Task goal -> Every line holding the string "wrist" should be copied from the listing.

Recorded data ->
Start of Block
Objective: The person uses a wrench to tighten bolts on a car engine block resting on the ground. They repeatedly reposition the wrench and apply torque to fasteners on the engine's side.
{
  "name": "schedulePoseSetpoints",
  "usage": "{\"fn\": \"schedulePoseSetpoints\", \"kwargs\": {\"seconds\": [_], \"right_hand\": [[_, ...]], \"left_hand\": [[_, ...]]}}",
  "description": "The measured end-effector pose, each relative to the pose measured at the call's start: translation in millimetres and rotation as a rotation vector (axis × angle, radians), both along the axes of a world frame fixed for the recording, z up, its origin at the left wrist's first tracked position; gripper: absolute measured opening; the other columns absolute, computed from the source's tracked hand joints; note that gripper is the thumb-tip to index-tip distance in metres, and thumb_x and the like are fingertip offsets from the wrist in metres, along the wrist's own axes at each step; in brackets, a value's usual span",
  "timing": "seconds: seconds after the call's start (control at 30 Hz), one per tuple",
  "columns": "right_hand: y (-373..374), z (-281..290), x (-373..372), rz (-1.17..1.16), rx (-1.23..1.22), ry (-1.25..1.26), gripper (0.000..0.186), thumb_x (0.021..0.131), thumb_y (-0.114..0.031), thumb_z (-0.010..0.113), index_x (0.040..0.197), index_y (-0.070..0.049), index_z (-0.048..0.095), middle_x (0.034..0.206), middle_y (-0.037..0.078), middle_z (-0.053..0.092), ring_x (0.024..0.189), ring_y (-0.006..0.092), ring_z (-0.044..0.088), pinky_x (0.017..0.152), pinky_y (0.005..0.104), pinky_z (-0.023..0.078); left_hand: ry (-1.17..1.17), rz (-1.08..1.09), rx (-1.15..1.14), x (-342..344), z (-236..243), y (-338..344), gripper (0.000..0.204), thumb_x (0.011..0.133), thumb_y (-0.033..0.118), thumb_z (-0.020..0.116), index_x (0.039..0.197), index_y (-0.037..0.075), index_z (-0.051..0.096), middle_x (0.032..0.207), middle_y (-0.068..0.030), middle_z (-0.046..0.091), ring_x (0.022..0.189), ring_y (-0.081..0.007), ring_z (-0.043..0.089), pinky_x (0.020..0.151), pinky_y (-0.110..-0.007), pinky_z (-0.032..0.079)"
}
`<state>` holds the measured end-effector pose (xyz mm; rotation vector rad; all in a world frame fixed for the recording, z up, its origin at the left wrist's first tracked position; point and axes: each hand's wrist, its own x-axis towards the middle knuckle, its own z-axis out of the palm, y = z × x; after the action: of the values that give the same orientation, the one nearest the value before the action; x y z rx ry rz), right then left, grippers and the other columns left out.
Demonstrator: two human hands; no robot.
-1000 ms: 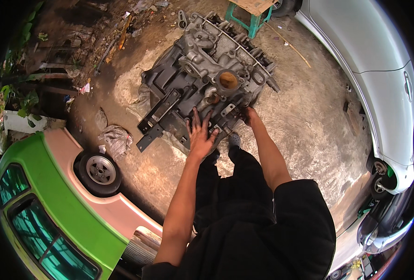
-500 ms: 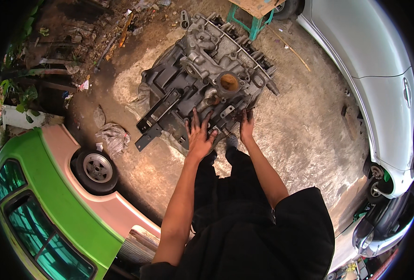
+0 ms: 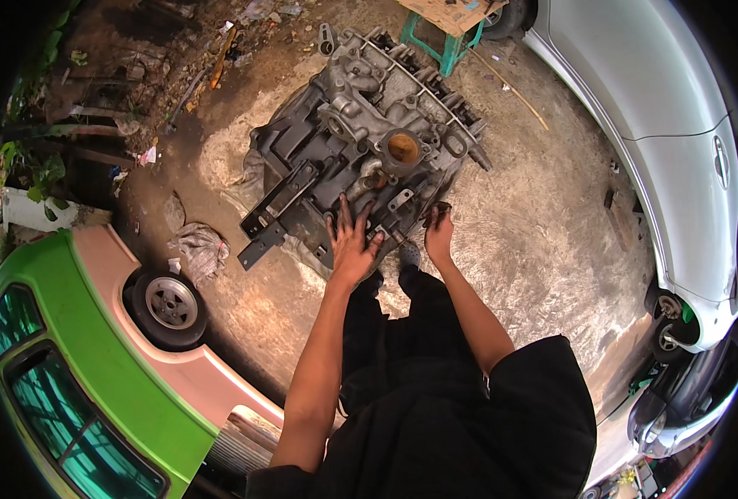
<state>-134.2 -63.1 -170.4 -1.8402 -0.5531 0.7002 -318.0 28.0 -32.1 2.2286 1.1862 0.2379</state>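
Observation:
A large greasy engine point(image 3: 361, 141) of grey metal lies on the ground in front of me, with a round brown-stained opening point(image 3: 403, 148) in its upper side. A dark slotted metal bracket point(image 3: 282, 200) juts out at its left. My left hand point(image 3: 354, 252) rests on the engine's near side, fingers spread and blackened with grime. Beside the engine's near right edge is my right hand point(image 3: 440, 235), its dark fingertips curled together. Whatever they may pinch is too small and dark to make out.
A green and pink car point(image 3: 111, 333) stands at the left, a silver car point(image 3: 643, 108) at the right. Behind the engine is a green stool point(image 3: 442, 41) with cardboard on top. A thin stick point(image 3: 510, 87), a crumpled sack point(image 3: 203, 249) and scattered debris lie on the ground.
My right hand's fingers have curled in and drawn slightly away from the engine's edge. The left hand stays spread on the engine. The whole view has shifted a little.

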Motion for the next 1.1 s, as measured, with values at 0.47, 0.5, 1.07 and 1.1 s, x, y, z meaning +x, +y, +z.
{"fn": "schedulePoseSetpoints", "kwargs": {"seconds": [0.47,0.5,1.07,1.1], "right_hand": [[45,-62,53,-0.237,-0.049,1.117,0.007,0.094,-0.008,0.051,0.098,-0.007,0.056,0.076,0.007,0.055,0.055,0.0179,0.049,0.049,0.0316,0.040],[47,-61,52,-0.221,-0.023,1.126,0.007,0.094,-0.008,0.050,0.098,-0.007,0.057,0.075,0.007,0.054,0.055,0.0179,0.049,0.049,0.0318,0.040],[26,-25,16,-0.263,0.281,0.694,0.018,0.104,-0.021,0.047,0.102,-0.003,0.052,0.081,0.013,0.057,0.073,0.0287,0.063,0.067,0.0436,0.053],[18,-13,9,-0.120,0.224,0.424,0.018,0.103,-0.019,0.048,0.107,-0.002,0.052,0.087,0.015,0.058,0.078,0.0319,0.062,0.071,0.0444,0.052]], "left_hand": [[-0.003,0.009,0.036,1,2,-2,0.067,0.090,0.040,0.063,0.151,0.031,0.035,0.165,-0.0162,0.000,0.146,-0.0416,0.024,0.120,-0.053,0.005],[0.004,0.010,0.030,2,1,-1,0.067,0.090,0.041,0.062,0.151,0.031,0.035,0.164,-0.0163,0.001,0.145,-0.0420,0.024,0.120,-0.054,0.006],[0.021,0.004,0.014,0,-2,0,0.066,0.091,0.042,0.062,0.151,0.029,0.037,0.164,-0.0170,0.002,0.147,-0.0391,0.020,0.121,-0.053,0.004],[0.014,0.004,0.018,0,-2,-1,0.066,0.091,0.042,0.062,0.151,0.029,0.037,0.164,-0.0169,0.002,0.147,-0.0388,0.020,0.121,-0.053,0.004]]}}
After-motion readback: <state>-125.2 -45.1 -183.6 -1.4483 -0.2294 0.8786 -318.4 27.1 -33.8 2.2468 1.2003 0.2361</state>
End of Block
Task output ->
  "description": "The measured end-effector pose, each relative to the pose measured at the call's start: translation in millimetres and rotation as a rotation vector (axis × angle, radians), both along the axes of a world frame fixed for the recording, z up, its origin at the left wrist's first tracked position; gripper: absolute measured opening; the other columns absolute, computed from the source's tracked hand joints; note that gripper is the thumb-tip to index-tip distance in metres, and thumb_x and the like are fingertip offsets from the wrist in metres, along the wrist's own axes at each step; in brackets, a value's usual span",
`<state>` holds the measured end-effector pose (xyz mm; rotation vector rad; all in a world frame fixed for the recording, z up, its origin at the left wrist's first tracked position; point and axes: each hand's wrist, its own x-axis towards the middle knuckle, its own z-axis out of the palm, y = z × x; after the action: of the values that give the same orientation, the one nearest the value before the action; x y z rx ry rz), right then left, grippers and the other columns left out.

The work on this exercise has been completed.